Nelle videoteche europee mancano Totoro e i robot di Laputa; a Mitaka non apre alcun museo Ghibli e nella prefettura di Aichi non nasce il relativo parco. Registi come Satoshi Kon e Makoto Shinkai possono ancora emergere, ma trovano un mercato internazionale meno preparato ad accogliere lungometraggi animati giapponesi come opere cinematografiche autonome.

Nella realtà, Laputa - Castello nel cielo trovò il suo pubblico, lo Studio Ghibli continuò a produrre film e, quarant’anni dopo, l’animazione di Miyazaki occupa un posto centrale nella cultura mondiale.

Quando uscì Laputa - Castello nel cielo in Giappone?

Laputa - Castello nel cielo uscì nelle sale giapponesi il 2 agosto 1986. Nel 2026 il film celebra quindi 40 anni dal debutto.

Perché Laputa è considerato il primo film dello Studio Ghibli?

Laputa fu il primo lungometraggio prodotto ufficialmente sotto il nome dello Studio Ghibli.
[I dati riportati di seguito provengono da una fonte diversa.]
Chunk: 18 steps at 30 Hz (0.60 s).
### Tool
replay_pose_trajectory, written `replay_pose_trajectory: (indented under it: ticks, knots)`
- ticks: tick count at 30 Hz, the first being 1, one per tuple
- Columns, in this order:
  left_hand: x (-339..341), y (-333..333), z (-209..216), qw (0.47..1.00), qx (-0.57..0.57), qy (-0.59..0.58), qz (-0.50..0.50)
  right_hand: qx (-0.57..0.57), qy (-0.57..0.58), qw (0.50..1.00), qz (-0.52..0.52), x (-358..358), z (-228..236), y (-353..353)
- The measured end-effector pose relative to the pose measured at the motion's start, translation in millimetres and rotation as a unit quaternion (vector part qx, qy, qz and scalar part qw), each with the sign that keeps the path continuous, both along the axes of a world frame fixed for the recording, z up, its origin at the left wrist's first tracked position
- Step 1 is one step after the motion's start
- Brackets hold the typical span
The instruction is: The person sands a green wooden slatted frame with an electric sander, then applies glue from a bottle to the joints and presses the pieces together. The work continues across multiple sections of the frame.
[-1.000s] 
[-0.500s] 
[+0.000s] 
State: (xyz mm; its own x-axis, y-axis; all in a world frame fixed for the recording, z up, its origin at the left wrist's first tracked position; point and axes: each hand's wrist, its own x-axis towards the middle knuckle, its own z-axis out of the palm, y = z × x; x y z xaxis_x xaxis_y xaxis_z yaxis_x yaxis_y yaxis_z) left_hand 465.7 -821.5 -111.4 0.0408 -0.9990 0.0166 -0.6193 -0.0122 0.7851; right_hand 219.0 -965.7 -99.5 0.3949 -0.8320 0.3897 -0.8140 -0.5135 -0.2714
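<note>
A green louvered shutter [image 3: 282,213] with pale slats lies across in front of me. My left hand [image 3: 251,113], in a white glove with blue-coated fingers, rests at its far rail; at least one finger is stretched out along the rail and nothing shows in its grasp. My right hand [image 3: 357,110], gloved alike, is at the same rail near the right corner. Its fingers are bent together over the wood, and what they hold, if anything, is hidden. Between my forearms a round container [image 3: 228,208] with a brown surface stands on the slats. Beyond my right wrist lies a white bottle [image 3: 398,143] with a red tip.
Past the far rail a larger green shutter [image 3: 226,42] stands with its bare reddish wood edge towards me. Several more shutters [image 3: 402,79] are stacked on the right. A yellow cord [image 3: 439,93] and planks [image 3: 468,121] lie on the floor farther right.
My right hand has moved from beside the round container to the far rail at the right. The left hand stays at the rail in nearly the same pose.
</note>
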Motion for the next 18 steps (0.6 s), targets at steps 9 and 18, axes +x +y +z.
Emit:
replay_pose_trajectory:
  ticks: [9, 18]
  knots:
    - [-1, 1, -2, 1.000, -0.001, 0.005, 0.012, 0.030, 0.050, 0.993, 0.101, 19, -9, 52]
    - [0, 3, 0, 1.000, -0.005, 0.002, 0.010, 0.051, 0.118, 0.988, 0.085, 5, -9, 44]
Nausicaä della Valle del vento uscì nel 1984, prima della fondazione dello studio nel 1985.

Chi compose la musica di Laputa - Castello nel cielo?

La colonna sonora fu composta da Joe Hisaishi, collaboratore storico di Hayao Miyazaki. Il tema cantato Kimi wo nosete è interpretato da Azumi Inoue ed è ancora oggi associato al film.